- [ABOUT THIS TASK]: Transcribe the listing exactly, leaving out every picture.

- [COLLECTED MATERIAL]:

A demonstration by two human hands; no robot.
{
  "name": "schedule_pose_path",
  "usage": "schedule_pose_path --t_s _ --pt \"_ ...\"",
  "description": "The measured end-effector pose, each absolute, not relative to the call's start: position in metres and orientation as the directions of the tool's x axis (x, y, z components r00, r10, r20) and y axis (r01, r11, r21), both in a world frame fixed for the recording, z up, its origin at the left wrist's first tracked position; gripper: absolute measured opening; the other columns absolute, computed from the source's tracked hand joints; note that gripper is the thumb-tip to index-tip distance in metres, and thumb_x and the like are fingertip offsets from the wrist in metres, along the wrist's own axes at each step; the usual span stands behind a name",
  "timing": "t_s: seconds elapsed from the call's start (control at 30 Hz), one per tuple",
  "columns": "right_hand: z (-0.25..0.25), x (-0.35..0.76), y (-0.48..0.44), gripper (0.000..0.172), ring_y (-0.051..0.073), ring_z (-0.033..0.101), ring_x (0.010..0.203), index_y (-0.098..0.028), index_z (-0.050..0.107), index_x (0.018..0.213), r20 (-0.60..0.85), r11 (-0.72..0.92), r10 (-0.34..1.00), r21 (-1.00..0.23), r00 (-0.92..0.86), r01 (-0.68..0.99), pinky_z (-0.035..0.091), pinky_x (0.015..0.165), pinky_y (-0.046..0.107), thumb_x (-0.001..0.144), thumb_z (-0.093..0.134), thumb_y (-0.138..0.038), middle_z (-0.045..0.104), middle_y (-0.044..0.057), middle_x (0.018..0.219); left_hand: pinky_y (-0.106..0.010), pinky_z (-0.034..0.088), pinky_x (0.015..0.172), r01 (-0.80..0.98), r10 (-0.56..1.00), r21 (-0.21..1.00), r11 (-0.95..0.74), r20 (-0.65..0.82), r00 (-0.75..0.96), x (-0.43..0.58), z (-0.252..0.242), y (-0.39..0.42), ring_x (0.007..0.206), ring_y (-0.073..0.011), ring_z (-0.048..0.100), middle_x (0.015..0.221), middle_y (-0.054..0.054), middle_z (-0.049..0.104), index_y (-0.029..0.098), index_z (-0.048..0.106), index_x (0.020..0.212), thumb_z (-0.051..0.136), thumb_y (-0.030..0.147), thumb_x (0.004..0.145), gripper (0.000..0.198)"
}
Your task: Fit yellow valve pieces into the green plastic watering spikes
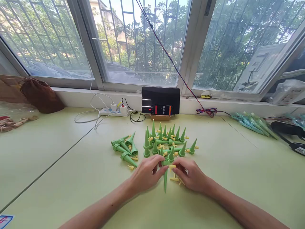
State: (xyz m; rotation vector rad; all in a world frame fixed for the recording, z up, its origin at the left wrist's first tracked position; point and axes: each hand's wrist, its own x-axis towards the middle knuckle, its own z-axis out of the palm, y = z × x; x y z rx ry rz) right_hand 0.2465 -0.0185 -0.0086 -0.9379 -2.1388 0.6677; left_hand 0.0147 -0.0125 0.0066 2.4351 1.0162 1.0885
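My left hand (149, 168) is closed around the collar of a green plastic spike (165, 178), its open mouth up and its tip pointing down toward me. Beside that collar, my right hand (192, 173) pinches a small yellow valve (172, 166) between thumb and fingertips. The valve is right at the spike's side; whether it is inserted I cannot tell. Under the right fingers lie loose yellow valves (174, 179). Just beyond my hands, several green spikes (182, 150) stand upright with yellow valves at their sides, and a few lie flat among them.
To the left lies a pile of green spikes (124, 147) with loose yellow pieces. Behind, a phone (162, 110) leans on a dark tablet (160, 95). A power strip (113, 112) with cables, a brown pouch (40, 95), plastic packets (254, 124) and a black strap (288, 135) line the edges.
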Motion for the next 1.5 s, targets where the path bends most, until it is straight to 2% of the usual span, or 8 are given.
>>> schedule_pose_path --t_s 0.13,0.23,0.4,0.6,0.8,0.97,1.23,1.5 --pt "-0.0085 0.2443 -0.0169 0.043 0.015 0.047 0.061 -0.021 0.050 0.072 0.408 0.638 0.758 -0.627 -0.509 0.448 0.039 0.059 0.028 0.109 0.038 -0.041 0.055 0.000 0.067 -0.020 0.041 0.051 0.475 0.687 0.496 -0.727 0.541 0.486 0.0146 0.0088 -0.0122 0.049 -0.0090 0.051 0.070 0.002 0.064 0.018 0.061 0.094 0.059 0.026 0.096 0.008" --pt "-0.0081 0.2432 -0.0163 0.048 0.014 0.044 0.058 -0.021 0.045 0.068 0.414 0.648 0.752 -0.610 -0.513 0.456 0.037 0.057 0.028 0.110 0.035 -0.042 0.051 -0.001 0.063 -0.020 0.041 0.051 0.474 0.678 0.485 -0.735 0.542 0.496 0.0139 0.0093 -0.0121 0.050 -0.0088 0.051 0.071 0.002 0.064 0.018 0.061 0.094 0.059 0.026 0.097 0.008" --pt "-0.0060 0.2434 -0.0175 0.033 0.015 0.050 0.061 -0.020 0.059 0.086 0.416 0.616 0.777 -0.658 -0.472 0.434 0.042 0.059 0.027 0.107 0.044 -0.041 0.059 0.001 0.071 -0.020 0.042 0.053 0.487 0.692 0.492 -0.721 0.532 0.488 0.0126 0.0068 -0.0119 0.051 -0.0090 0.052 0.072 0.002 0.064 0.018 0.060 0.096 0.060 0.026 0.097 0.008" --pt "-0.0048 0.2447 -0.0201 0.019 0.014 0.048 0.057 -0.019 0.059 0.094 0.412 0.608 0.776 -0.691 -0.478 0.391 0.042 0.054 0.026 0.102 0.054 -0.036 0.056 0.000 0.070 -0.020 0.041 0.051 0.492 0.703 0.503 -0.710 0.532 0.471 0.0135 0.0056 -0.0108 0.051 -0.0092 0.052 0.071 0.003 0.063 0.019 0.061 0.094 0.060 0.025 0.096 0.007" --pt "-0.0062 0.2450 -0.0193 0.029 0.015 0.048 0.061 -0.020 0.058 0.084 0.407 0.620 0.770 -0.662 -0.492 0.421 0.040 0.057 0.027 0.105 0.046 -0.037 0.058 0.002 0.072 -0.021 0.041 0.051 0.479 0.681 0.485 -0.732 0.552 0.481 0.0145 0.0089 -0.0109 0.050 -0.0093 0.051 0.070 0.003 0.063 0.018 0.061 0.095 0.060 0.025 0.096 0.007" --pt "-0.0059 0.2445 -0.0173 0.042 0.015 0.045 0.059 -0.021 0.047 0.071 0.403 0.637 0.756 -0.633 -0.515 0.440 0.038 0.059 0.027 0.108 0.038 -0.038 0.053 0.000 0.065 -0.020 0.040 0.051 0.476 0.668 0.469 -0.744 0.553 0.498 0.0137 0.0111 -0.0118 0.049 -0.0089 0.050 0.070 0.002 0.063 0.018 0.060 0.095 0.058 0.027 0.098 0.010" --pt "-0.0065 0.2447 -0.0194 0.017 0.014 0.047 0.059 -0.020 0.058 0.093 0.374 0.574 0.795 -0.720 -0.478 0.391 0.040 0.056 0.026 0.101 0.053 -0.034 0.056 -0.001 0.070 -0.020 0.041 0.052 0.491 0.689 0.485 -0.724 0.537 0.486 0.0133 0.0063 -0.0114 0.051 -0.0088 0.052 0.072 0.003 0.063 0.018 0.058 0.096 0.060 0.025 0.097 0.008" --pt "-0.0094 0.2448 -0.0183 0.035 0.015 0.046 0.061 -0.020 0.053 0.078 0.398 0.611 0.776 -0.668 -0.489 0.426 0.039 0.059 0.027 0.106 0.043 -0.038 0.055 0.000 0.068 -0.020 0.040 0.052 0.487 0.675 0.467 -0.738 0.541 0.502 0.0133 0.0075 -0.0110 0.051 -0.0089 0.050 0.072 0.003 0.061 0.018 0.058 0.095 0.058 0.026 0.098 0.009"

- [TASK ANSWER]:
A demonstration by two human hands; no robot.
{
  "name": "schedule_pose_path",
  "usage": "schedule_pose_path --t_s _ --pt \"_ ...\"",
  "description": "The measured end-effector pose, each absolute, not relative to the call's start: position in metres and orientation as the directions of the tool's x axis (x, y, z components r00, r10, r20) and y axis (r01, r11, r21), both in a world frame fixed for the recording, z up, its origin at the left wrist's first tracked position; gripper: absolute measured opening; the other columns absolute, computed from the source's tracked hand joints; note that gripper is the thumb-tip to index-tip distance in metres, and thumb_x and the like are fingertip offsets from the wrist in metres, along the wrist's own axes at each step; the usual span stands behind a name",
  "timing": "t_s: seconds elapsed from the call's start (control at 30 Hz), one per tuple",
  "columns": "right_hand: z (-0.25..0.25), x (-0.35..0.76), y (-0.48..0.44), gripper (0.000..0.172), ring_y (-0.051..0.073), ring_z (-0.033..0.101), ring_x (0.010..0.203), index_y (-0.098..0.028), index_z (-0.050..0.107), index_x (0.018..0.213), r20 (-0.60..0.85), r11 (-0.72..0.92), r10 (-0.34..1.00), r21 (-1.00..0.23), r00 (-0.92..0.86), r01 (-0.68..0.99), pinky_z (-0.035..0.091), pinky_x (0.015..0.165), pinky_y (-0.046..0.107), thumb_x (-0.001..0.144), thumb_z (-0.093..0.134), thumb_y (-0.138..0.038), middle_z (-0.045..0.104), middle_y (-0.044..0.057), middle_x (0.018..0.219); left_hand: pinky_y (-0.106..0.010), pinky_z (-0.034..0.088), pinky_x (0.015..0.172), r01 (-0.80..0.98), r10 (-0.56..1.00), r21 (-0.21..1.00), r11 (-0.95..0.74), r20 (-0.65..0.82), r00 (-0.75..0.96), x (-0.43..0.58), z (-0.252..0.242), y (-0.39..0.42), ring_x (0.007..0.206), ring_y (-0.073..0.011), ring_z (-0.048..0.100), middle_x (0.015..0.221), middle_y (-0.054..0.054), middle_z (-0.049..0.104), index_y (-0.029..0.098), index_z (-0.048..0.106), index_x (0.020..0.212), thumb_z (-0.051..0.136), thumb_y (-0.030..0.147), thumb_x (0.004..0.145), gripper (0.000..0.198)"
}
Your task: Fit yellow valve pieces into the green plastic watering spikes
State: (xyz m; rotation vector rad; all in a world frame fixed for the recording, z up, its origin at the left wrist's first tracked position; point and axes: each hand's wrist, its own x-axis towards the middle knuckle, its own z-axis out of the palm, y = z × x; x y z rx ry rz) right_hand 0.2465 -0.0185 -0.0086 -0.9379 -2.1388 0.6677; left_hand 0.0147 -0.0125 0.0066 2.4351 1.0162 1.0885
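My left hand (149, 168) is closed around the collar of a green plastic spike (165, 178), its open mouth up and its tip pointing down toward me. Beside that collar, my right hand (192, 173) pinches a small yellow valve (172, 166) between thumb and fingertips. The valve is right at the spike's side; whether it is inserted I cannot tell. Under the right fingers lie loose yellow valves (174, 179). Just beyond my hands, several green spikes (182, 150) stand upright with yellow valves at their sides, and a few lie flat among them.
To the left lies a pile of green spikes (124, 147) with loose yellow pieces. Behind, a phone (162, 110) leans on a dark tablet (160, 95). A power strip (113, 112) with cables, a brown pouch (40, 95), plastic packets (254, 124) and a black strap (288, 135) line the edges.
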Motion for the next 1.5 s, targets where the path bends most, until it is straight to 2% of the usual span, or 8 are given.
>>> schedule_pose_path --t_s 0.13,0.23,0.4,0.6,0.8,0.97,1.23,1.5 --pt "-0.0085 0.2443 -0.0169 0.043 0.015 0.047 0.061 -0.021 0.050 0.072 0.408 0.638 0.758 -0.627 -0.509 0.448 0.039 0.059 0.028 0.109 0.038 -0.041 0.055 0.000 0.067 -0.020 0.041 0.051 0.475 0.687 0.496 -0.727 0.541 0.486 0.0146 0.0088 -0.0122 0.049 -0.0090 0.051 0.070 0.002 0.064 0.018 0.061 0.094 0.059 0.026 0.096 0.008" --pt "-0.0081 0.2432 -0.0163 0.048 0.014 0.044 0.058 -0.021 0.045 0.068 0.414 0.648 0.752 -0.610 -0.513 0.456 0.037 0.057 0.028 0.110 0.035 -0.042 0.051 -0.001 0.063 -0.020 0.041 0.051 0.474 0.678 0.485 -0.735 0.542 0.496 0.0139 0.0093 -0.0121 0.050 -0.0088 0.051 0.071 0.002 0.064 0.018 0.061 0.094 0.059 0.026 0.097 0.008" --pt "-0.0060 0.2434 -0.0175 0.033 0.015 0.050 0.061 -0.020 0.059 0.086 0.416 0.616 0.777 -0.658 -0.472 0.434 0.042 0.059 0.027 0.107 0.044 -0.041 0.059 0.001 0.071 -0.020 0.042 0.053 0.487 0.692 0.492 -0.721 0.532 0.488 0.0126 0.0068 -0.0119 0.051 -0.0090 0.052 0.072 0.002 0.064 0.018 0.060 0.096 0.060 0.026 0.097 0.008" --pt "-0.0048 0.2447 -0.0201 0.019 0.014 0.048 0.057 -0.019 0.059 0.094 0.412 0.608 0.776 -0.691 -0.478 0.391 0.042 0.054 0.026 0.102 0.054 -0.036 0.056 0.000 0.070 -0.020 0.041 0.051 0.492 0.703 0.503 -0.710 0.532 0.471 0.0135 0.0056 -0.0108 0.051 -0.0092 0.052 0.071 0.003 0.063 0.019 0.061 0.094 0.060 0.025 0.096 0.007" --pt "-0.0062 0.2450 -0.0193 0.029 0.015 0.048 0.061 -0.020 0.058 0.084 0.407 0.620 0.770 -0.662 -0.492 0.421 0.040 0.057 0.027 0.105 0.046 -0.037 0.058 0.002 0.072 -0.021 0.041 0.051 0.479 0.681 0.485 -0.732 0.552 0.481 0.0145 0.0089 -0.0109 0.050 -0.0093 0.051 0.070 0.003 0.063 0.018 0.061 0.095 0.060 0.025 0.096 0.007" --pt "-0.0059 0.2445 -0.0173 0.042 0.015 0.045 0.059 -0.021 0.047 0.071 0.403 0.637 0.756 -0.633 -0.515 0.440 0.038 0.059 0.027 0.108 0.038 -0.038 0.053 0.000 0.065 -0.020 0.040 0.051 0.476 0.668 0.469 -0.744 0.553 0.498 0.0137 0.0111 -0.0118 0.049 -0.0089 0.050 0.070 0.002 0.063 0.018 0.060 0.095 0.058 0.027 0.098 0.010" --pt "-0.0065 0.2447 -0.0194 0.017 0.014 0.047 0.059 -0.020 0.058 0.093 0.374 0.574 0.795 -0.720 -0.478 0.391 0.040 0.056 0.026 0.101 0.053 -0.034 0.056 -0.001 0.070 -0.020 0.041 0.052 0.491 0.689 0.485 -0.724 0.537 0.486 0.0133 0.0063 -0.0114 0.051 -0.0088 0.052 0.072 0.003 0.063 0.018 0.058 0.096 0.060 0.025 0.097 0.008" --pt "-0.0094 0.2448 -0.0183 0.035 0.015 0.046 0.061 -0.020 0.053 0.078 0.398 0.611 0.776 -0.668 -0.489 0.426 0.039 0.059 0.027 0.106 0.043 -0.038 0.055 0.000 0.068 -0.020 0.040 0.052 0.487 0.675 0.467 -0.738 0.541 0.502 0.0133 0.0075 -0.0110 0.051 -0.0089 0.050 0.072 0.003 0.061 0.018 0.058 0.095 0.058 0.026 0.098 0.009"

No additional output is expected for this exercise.